● **WHAT THE TASK ASKS**:
Write out each line of the material exactly as given, and drop the images.

● **INFORMATION SHOWN**:
- - - - -

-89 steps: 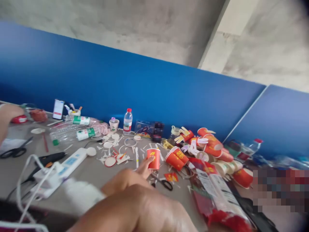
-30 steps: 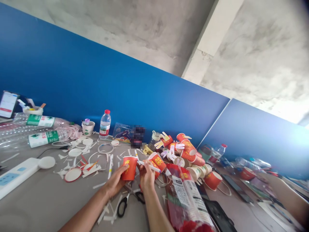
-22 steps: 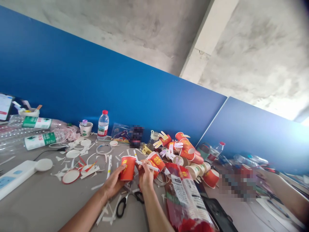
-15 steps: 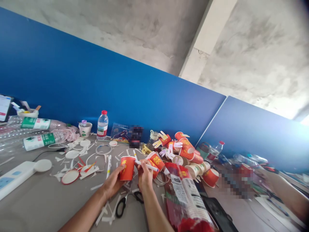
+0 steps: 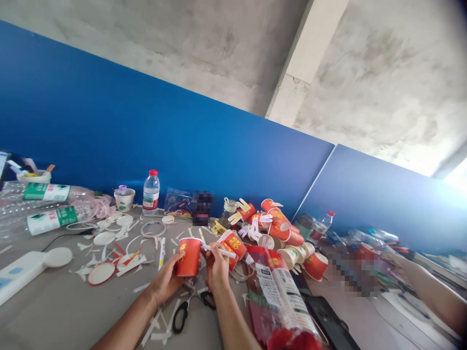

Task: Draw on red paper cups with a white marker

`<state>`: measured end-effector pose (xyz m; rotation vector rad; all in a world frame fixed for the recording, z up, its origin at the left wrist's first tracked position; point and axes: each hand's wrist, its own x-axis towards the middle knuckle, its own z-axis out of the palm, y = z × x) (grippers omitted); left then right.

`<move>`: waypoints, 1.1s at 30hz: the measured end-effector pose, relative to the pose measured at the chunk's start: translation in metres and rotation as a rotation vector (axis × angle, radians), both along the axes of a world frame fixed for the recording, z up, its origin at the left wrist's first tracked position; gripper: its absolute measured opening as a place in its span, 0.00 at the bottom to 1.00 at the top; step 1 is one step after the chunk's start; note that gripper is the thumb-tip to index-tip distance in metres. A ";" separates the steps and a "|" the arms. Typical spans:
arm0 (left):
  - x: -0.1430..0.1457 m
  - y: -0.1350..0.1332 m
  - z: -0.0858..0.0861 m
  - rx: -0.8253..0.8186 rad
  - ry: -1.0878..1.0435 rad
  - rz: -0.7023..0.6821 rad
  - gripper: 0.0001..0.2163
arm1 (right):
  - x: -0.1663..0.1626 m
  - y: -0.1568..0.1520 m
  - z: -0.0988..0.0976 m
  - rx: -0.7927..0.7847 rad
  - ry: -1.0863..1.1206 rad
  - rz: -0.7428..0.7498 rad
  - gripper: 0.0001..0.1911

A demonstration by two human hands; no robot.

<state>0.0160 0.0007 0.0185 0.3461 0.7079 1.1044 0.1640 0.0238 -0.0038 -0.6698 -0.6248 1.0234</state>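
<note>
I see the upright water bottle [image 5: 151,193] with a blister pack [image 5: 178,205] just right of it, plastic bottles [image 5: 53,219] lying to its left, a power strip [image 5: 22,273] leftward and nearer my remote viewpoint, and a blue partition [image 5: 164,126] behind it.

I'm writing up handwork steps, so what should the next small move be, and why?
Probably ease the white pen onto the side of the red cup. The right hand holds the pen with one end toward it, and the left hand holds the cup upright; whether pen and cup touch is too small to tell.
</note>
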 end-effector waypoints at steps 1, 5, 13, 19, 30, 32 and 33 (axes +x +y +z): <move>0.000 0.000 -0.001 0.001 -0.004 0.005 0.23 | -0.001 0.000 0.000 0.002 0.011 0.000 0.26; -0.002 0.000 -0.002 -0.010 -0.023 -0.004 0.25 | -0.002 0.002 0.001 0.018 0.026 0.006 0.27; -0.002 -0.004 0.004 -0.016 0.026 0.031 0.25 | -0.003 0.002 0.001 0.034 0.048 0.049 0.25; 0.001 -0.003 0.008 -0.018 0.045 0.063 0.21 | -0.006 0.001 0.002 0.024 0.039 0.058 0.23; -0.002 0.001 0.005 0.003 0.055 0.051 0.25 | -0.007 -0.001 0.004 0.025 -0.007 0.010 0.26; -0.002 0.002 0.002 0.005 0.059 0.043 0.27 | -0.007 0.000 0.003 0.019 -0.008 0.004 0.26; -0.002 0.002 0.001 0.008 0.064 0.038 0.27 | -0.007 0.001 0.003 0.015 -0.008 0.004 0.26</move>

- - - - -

● **RESPONSE FOR THIS EXERCISE**:
-89 steps: 
-30 steps: 
-22 steps: 
-15 steps: 
+0 steps: 

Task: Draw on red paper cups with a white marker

`<state>`: measured end-effector pose (xyz m; rotation vector rad; all in a world frame fixed for the recording, z up, its origin at the left wrist's first tracked position; point and axes: each hand's wrist, its own x-axis towards the middle knuckle, its own z-axis out of the palm, y = z × x) (grippers omitted); left then right.

`<move>`: waypoints, 1.1s at 30hz: the measured end-effector pose, relative to the pose measured at the chunk's start: translation in metres and rotation as a rotation vector (axis × angle, radians), both along the axes of a world frame fixed for the recording, z up, its origin at the left wrist's first tracked position; gripper: its absolute measured opening as a place in its span, 0.00 at the bottom to 1.00 at the top; step 1 is one step after the chunk's start; note that gripper is the thumb-tip to index-tip distance in metres. A ";" separates the steps and a "|" the arms. Typical spans:
arm0 (left):
  - x: -0.1430..0.1457 m
  - y: -0.1350..0.1332 m
  - z: -0.0858..0.0861 m
  - rx: -0.8253..0.8186 rad
  - ry: -1.0878..1.0435 rad
  - rz: -0.7023..0.6821 rad
  - gripper: 0.0001..0.2163
arm1 (right):
  - x: -0.1663..0.1626 m
  - y: -0.1568..0.1520 m
  - z: -0.0988..0.0976 m
  - rx: -0.7927..0.7847 rad
  - ry: -1.0863..1.1206 rad
  - rz: -0.7428..0.7498 rad
  - gripper: 0.0001..0.1911

A demonstration by two human hands; no robot.

<state>0.0160 0.0007 0.0185 0.3461 0.7079 1.1044 0.1640 0.0238 -0.0038 -0.6698 -0.6248 1.0234</state>
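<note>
I see the upright water bottle [image 5: 151,193] with a blister pack [image 5: 178,205] just right of it, plastic bottles [image 5: 53,219] lying to its left, a power strip [image 5: 22,273] leftward and nearer my remote viewpoint, and a blue partition [image 5: 164,126] behind it.

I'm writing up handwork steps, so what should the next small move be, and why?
Probably ease the white pen onto the side of the red cup. The right hand holds the pen with one end toward it, and the left hand holds the cup upright; whether pen and cup touch is too small to tell.
</note>
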 end-effector waypoints at steps 1, 5, 13, 19, 30, 32 and 33 (axes +x +y +z): <move>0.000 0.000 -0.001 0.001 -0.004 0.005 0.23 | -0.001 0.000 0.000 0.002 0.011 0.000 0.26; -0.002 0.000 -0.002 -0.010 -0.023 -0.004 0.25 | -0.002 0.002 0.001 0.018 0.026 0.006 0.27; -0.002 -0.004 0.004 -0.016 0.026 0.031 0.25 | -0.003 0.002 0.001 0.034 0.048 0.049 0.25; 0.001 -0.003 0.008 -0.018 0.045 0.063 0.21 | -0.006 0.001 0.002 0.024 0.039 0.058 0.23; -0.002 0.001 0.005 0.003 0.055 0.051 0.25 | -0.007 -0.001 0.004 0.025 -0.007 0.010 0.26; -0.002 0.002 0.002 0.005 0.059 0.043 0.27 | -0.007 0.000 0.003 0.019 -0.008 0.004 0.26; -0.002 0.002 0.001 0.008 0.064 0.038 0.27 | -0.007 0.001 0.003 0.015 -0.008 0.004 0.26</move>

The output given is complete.